Core Dataset Project: Child Welfare Service Histories
By Robert Goerge, John Van Voorhis, Lisa Sanfilippo, and
Allen Harden
Chapin Hall Center for Children at the University of
Chicago
April 8, 1996
EXECUTIVE SUMMARY
The focus of this study is on the key events that
individual children may experience in the public child
welfare service system. This report discusses the
importance of this type of research, the issues that can be
addressed with the information produced, an initial set of
analyses addressing key questions in child welfare and an
agenda for future work.
The child welfare system is split into two domains: 1)
child protection, which receives and investigates reports of
abuse and neglect and 2) child welfare services, which
provides out-of- home care, casework and other in-home or
community based services. In this report, our goal is to
create indicators across the two domains by linking data
from the information systems of the two domains. We also
hope to find comparability among children's history patterns
in both Illinois and Michigan.
The size of the population in this report is nearly 1.4
million children in Illinois and 800,000 in Michigan. Using
methods to unduplicate counting across the system, these
numbers are children and not events in the system. The
major difference in this work compared to most other work
done at the population-level, is that our unit of analysis
is the child across years and not a child or a child-event
within a particular year.
Main Findings
- Despite the concern around the high numbers of children
being placed in substitute care, relatively few children who
come into contact with the system actually enter substitute
care. In Illinois, 7% of the first contacts between 1990
and 1994 resulted in a placement, and in Michigan 4%
(1990-1993). The majority of children who are placed are
those with either substantiated investigations or those who
enter the system without an investigation.
- In both states, about two-thirds of the children who
have first contacts with the state never experience a
substantiated allegation of abuse or neglect in their first
contact or any subsequent contact during the period of our
study. In two-thirds of the cases, investigators found no
evidence of abuse or neglect.
- Of the children substantiated for abuse or neglect,
8.5% are placed in Michigan and almost 14% in Illinois.
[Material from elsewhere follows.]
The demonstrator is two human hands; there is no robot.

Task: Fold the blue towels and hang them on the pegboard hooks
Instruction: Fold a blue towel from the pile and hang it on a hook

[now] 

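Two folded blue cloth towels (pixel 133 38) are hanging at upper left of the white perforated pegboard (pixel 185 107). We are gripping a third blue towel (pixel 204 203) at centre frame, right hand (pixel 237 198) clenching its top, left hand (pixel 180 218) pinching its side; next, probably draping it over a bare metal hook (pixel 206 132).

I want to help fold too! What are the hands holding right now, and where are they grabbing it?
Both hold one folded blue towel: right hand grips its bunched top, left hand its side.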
Fewer than one half of a percent of the children with
unsubstantiated cases are placed.
- Placement into substitute care often varies by the type
of reported abuse or neglect. In both states, the children
who are substantiated cases of social neglect and physical
or medical neglect are the most likely to be placed in
foster care (18% in IL, 12.5% in MI).
- Placement may also differ by geographic location within
states. For example, Chicago has a much greater placement
rate for socially neglected children (31%) compared to the
balance of Illinois (12%), and the balance of Michigan has
nearly twice the placement rate for physically neglected
children as Wayne County.
Read the full report in the
Acrobat Portable Document Format (PDF). You can
download a free copy of Adobe Acrobat here.
Download a copy in the WordPerfect for Windows (.WPD)
format.
Return to ASPE home
page.
Return to HHS home
page.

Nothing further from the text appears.